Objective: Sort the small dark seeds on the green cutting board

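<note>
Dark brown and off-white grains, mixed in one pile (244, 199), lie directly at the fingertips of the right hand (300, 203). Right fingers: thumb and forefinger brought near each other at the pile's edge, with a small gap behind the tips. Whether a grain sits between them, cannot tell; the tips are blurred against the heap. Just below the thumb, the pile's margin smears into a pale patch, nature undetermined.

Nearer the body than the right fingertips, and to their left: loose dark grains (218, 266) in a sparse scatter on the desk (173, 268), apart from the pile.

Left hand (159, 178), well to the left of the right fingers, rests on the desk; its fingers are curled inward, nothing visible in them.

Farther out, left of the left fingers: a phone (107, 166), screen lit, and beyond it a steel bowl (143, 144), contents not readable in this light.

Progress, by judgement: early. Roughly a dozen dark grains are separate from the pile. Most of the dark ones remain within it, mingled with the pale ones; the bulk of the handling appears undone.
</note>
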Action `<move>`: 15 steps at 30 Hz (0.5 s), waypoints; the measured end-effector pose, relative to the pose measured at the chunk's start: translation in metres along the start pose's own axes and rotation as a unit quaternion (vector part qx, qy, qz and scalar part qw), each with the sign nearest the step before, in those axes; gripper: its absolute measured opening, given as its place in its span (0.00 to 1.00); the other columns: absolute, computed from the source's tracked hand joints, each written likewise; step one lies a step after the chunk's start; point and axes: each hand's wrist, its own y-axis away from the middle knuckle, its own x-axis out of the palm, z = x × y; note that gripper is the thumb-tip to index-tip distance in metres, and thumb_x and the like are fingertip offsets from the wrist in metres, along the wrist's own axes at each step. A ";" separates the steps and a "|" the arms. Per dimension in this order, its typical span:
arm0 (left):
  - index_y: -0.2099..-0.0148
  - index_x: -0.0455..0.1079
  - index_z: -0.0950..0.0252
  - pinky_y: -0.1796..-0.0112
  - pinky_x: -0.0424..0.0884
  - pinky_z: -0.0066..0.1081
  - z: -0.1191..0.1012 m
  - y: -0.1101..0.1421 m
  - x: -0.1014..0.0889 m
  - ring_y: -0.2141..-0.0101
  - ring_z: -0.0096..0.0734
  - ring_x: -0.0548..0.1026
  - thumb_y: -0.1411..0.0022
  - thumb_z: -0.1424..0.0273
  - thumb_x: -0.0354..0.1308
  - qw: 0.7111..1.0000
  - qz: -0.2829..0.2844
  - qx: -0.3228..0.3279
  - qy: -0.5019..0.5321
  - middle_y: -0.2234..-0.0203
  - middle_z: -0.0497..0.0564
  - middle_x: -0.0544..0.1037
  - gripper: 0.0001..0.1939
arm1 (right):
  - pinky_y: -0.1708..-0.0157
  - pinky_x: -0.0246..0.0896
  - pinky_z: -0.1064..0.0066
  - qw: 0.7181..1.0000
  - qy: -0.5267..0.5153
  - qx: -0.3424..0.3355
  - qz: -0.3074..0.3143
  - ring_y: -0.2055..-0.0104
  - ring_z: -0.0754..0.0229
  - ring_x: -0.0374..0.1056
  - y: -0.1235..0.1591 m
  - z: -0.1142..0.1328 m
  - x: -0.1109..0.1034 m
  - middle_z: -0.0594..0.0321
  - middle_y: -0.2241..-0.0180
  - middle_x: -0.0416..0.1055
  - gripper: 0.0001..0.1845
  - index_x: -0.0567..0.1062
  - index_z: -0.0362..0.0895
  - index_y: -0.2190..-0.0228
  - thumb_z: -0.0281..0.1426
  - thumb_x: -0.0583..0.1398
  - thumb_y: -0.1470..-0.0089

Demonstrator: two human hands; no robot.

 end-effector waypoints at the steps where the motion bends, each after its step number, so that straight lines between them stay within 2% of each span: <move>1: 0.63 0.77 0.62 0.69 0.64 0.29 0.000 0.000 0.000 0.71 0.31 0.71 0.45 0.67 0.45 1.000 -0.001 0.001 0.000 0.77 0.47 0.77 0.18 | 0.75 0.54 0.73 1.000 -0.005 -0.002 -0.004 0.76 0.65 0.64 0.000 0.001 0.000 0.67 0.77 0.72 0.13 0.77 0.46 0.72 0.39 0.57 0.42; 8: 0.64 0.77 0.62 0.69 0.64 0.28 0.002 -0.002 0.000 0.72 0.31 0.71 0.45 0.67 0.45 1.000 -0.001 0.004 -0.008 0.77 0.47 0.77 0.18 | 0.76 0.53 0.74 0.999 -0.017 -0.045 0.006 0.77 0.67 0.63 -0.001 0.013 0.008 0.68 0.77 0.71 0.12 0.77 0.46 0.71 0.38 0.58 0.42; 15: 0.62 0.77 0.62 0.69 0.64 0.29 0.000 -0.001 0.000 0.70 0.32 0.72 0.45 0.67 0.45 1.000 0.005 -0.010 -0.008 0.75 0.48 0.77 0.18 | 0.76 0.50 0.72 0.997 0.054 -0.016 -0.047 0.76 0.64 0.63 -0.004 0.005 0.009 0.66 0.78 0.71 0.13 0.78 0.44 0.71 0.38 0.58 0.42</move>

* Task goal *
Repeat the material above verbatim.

* Exercise result *
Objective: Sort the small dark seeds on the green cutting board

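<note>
Dark brown and off-white grains, mixed in one pile (244, 199), lie directly at the fingertips of the right hand (300, 203). Right fingers: thumb and forefinger brought near each other at the pile's edge, with a small gap behind the tips. Whether a grain sits between them, cannot tell; the tips are blurred against the heap. Just below the thumb, the pile's margin smears into a pale patch, nature undetermined.

Nearer the body than the right fingertips, and to their left: loose dark grains (218, 266) in a sparse scatter on the desk (173, 268), apart from the pile.

Left hand (159, 178), well to the left of the right fingers, rests on the desk; its fingers are curled inward, nothing visible in them.

Farther out, left of the left fingers: a phone (107, 166), screen lit, and beyond it a steel bowl (143, 144), contents not readable in this light.

Progress, by judgement: early. Roughly a dozen dark grains are separate from the pile. Most of the dark ones remain within it, mingled with the pale ones; the bulk of the handling appears undone.
</note>
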Action `<move>`: 15 steps at 30 Hz (0.5 s), waypoints; the measured end-effector pose, relative to the pose measured at the chunk's start: translation in metres along the start pose's own axes and rotation as a unit quaternion (vector part qx, qy, qz and scalar part qw), each with the sign nearest the step before, in those axes; gripper: its absolute measured opening, given as its place in its span (0.00 to 1.00); the other columns: absolute, computed from the source's tracked hand joints, each written likewise; step one lies a step after the chunk's start; point and axes: each hand's wrist, its own y-axis away from the middle knuckle, its own x-axis out of the palm, z = x × y; note that gripper is the thumb-tip to index-tip distance in metres, and thumb_x and the like are fingertip offsets from the wrist in metres, along the wrist's own axes at each step. A ";" separates the steps and a "|" the arms. Per dimension in this order, its typical span:
arm0 (left):
  - index_y: -0.2099..-0.0148
  - index_x: -0.0455..0.1079
  - index_z: -0.0950..0.0252
  - pinky_y: -0.1796..-0.0112
  - pinky_x: -0.0424..0.0884
  - pinky_z: -0.0066..0.1081
  - z: -0.1191..0.1012 m
  - y: -0.1101..0.1421 m
  - x: -0.1014..0.0889 m
  - ring_y: -0.2141..-0.0101
  - ring_z: -0.0096..0.0734
  - ring_x: -0.0548..0.1026
  - thumb_y: -0.1411..0.0022
  - thumb_z: -0.1424..0.0273
  - thumb_x: -0.0354..0.1308
  - qw: 0.7111..1.0000
  - qz: -0.2829..0.2844
  - qx: -0.3228..0.3279
  - qy: -0.5019..0.5321
  - middle_y: -0.2234..-0.0203
  - middle_z: -0.0497..0.0564
  - middle_x: -0.0544..0.1037
  - gripper: 0.0001..0.1939
arm1 (right):
  - pinky_y: -0.1708..-0.0157
  - pinky_x: -0.0246..0.0896
  - pinky_z: -0.1064..0.0066
  - qw: 0.7181..1.0000
  - qy: -0.5267..0.5153
  - qx: -0.3424..0.3355
  - qz: -0.3074..0.3143
  - ring_y: -0.2055..-0.0104
  - ring_z: -0.0754..0.0229
  - ring_x: -0.0374..0.1056
  - y: -0.1235..0.1591 m
  - z: -0.1142..0.1328 m
  - x: -0.1109..0.1034 m
  - middle_z: -0.0594..0.0321
  - middle_y: -0.2241..-0.0180
  - middle_x: -0.0416..0.1055
  - gripper: 0.0001..0.1845
  - index_x: -0.0567..0.1062
  - index_z: -0.0362..0.0895
  - index_y: -0.2190..-0.0228
  - thumb_z: -0.0281..0.1426
  - thumb_x: -0.0583..0.1398
  - thumb_y: -0.1470..-0.0089

Demonstrator: two human hands; no robot.

 end-effector waypoints at the steps where the motion bends, each after its step number, so that straight lines between them stay within 2% of each span: <move>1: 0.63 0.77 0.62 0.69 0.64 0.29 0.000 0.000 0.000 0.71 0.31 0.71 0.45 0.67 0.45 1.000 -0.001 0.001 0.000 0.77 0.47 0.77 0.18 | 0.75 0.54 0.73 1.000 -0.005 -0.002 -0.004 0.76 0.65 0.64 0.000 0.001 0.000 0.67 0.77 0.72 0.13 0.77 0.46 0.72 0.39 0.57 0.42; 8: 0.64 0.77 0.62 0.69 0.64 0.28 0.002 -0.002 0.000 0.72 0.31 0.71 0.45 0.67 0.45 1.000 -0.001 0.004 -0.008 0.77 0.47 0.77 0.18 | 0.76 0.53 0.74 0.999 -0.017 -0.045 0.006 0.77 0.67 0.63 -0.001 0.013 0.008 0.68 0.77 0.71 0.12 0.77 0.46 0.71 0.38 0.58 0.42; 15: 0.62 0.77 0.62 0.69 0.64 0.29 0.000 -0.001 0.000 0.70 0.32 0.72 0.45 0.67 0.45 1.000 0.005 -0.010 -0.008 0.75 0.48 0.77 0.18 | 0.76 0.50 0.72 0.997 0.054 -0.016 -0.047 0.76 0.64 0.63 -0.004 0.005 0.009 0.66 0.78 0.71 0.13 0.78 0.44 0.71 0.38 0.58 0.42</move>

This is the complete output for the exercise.